#### Supplied data ####

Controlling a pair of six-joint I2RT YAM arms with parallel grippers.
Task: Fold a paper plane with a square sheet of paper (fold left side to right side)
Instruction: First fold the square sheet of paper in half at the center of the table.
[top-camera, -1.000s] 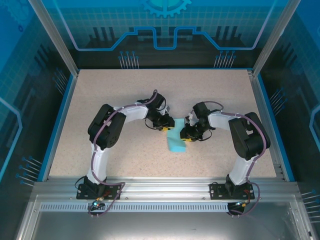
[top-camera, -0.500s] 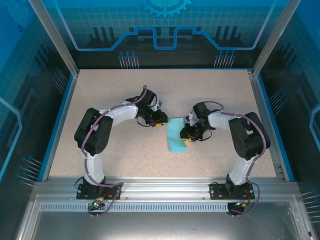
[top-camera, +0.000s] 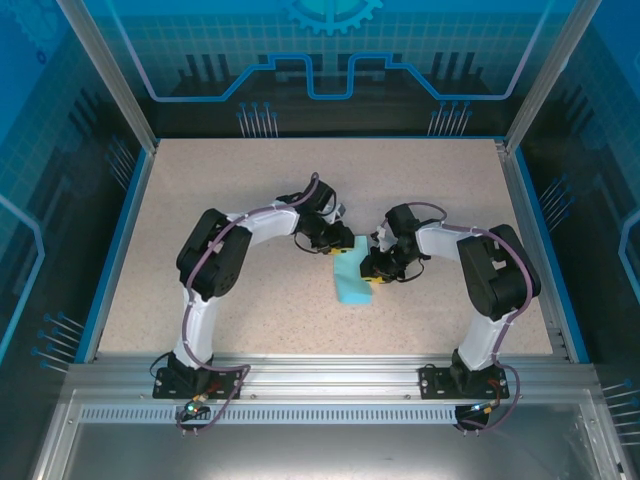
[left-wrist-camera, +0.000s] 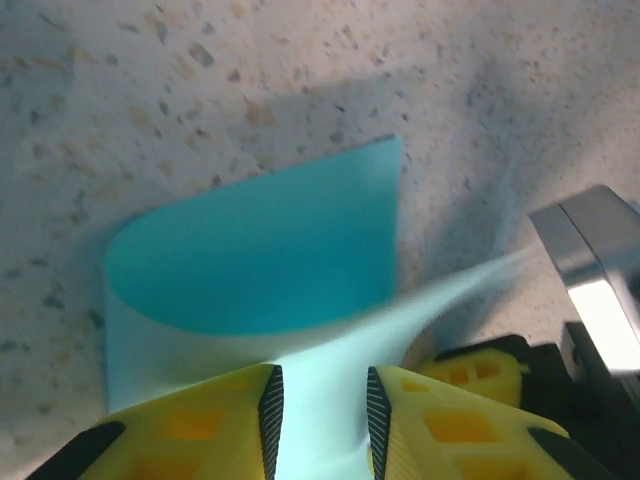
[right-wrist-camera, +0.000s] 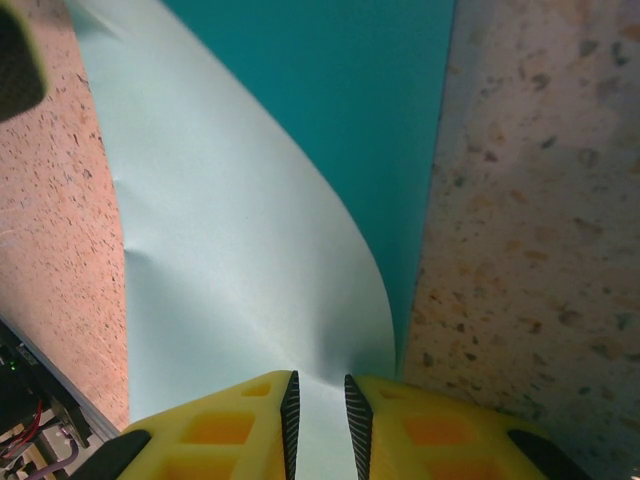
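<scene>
Position: square sheet of paper (top-camera: 349, 276) on speckled worktop (top-camera: 230, 180), near centre, between the two grippers.

Sheet state: partly doubled over, pale underside curling up above darker turquoise face (curl clear in both wrist views).

right gripper (top-camera: 372, 272): at sheet's right edge, fingers clamped on pale flap, which rises straight into the narrow slit between pads.

left gripper (top-camera: 336, 247): at sheet's far-left corner, jaws parted, pale flap running through the gap, pads not visibly pressing it.
</scene>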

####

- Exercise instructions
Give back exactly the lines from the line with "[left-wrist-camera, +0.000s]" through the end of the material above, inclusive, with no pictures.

- Solution
[left-wrist-camera, +0.000s] 
[right-wrist-camera, +0.000s] 
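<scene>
Position: square sheet of paper (top-camera: 349, 276) on speckled worktop (top-camera: 230, 180), near centre, between the two grippers.

Sheet state: partly doubled over, pale underside curling up above darker turquoise face (curl clear in both wrist views).

right gripper (top-camera: 372, 272): at sheet's right edge, fingers clamped on pale flap, which rises straight into the narrow slit between pads.

left gripper (top-camera: 336, 247): at sheet's far-left corner, jaws parted, pale flap running through the gap, pads not visibly pressing it.
</scene>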

The answer, as written, is complete.